At 11 PM on August 20, 1968, 200,000 Warsaw Pact troops and 5,000 tanks crossed the borders of Czechoslovakia from four directions. Soviet, Polish, Hungarian, Bulgarian, and East German forces rolled into Prague and other major cities to crush the reforms of the Prague Spring, an eight-month experiment in "socialism with a human face" that had terrified the Kremlin. By morning, Czechoslovakia was under military occupation, and the most promising reform movement in the Soviet bloc had been strangled. The Prague Spring began in January 1968 when Alexander Dubcek replaced the hardline Antonin Novotny as First Secretary of the Communist Party of Czechoslovakia.
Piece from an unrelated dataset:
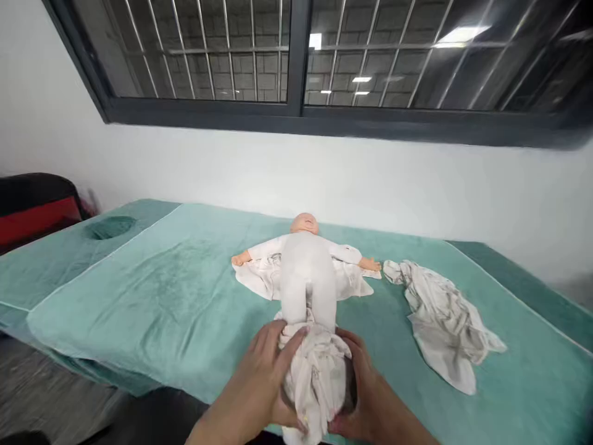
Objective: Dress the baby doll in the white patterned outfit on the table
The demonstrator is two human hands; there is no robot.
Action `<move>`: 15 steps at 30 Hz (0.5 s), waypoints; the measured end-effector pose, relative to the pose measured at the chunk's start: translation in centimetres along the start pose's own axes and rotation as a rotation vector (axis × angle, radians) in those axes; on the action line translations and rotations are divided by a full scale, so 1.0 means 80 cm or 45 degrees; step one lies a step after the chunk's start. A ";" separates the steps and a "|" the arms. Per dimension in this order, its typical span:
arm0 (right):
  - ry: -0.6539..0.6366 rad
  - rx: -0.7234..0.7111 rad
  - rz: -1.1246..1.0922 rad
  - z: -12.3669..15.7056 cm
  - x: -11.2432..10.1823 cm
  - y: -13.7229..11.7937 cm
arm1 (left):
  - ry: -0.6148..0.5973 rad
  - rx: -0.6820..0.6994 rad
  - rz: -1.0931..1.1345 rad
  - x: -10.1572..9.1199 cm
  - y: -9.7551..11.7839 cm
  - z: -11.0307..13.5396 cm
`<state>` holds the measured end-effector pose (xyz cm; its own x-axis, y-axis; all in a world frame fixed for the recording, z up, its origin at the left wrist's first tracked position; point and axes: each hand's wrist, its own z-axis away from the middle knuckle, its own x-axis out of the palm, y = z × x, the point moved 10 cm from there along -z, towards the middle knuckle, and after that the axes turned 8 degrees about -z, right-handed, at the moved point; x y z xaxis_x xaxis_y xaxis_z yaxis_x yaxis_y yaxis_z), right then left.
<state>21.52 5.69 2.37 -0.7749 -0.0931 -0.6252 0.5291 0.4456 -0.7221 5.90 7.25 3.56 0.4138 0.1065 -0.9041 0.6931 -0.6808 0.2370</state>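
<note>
A baby doll (307, 266) in a white body suit lies on its back on a teal-covered bed (162, 296), arms spread, head toward the wall. An opened white garment (259, 278) is spread under its torso. At the doll's feet, my left hand (264, 377) and my right hand (365, 389) are both wrapped round a bunched white cloth (317, 377) that covers the doll's lower legs. Fingers of both hands are curled on the cloth.
A second crumpled white garment (440, 321) lies on the bed to the right of the doll. A round face hole (110, 227) is in the bed's far left end. A red and black seat (32, 210) stands at the left. White wall and barred window behind.
</note>
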 end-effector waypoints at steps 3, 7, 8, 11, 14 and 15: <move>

Dubcek, a Slovak communist who believed socialism could coexist with civil liberties, introduced sweeping reforms: censorship was abolished, political prisoners were released, travel restrictions were eased, and the press exploded with previously forbidden debate. The reforms were wildly popular in Czechoslovakia and deeply alarming to Moscow and its conservative allies. Soviet leader Leonid Brezhnev spent months trying to pressure Dubcek into reversing course. Meetings in July and early August produced promises of restraint from Dubcek but no substantive retreat. Brezhnev concluded that the Czechoslovak reform movement, if allowed to continue, would spread to other Soviet satellite states and ultimately threaten Soviet control of Eastern Europe. On August 18, the Politburo gave the final order for invasion. The Czechoslovak army was ordered not to resist, avoiding a bloodbath but ensuring that the outcome was never in doubt. Dubcek and other reformist leaders were arrested, flown to Moscow, and coerced into signing the Moscow Protocol, which authorized the "temporary" stationing of Soviet troops on Czechoslovak soil. The troops remained for 23 years. Approximately 137 Czechoslovaks were killed during the invasion and its immediate aftermath. Brezhnev formulated what became known as the Brezhnev Doctrine: no socialist state would be permitted to leave the Soviet sphere. The doctrine held until Mikhail Gorbachev repudiated it in 1989, and Czechoslovakia's Velvet Revolution finally completed what Dubcek had started.